Il y a eu, en 1953, une vague de grèves partie des PTT dans le Sud-Ouest et qui a gagné le pays entier. On peut penser aussi au mouvement de soutien aux sans-papiers qui occupaient l’église Saint-Bernard à Paris du temps du binôme Chirac-Juppé, au milieu des années 1990. Mais il faudrait introduire un autre paramètre : le besoin des rédactions de trouver de quoi remplir l’actualité en plein été. Ce qui a sans doute gonflé la couverture.

Peut-on comparer ces manifestations avec celles du mouvement des « gilets jaunes » ?

Le problème c’est que tous, universitaires et journalistes, allons désormais remplacer « mai 68 » par « gilets jaunes » comme étalon des mobilisations. On peut relever qu’il y a des figures des « gilets jaunes » investies dans le mouvement, que le gilet y figure comme symbole, que ce sont aussi en partie des profils sociologiques proches : niveau d’éducation inférieur à la moyenne, forte présence des indépendants, milieux souvent populaires.

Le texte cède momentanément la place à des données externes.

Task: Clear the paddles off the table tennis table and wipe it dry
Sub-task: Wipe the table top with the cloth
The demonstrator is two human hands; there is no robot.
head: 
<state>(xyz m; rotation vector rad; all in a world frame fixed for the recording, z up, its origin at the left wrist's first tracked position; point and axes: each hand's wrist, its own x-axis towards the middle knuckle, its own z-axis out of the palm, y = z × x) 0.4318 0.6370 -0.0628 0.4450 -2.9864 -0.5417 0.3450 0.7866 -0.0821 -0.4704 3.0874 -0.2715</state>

Lire l’article : Qui sont les opposants au passe sanitaire

Comme pour les « gilets jaunes », le mouvement contre le passe sanitaire semble interclassiste. Il rassemble des membres de l’extrême droite mais aussi de la gauche, tout comme des citoyens sans appartenance partisane. Comment le définir politiquement ?

Il me semble que le cortège organisé par Florian Philippot et les Patriotes était assez mince. Comme pour les « gilets jaunes », il y a une logique de « double contrainte ». D’un côté, la majorité des manifestants ne veut pas risquer d’être « récupérée » par défiance ou aversion pour tout le spectre de l’offre politique. Et sauf à imaginer que le mouvement enfle et prenne les formes éruptives des « gilets jaunes » à leur apogée, il se condamne à l’impuissance s’il ne peut se traduire en propositions ou en relais politiques.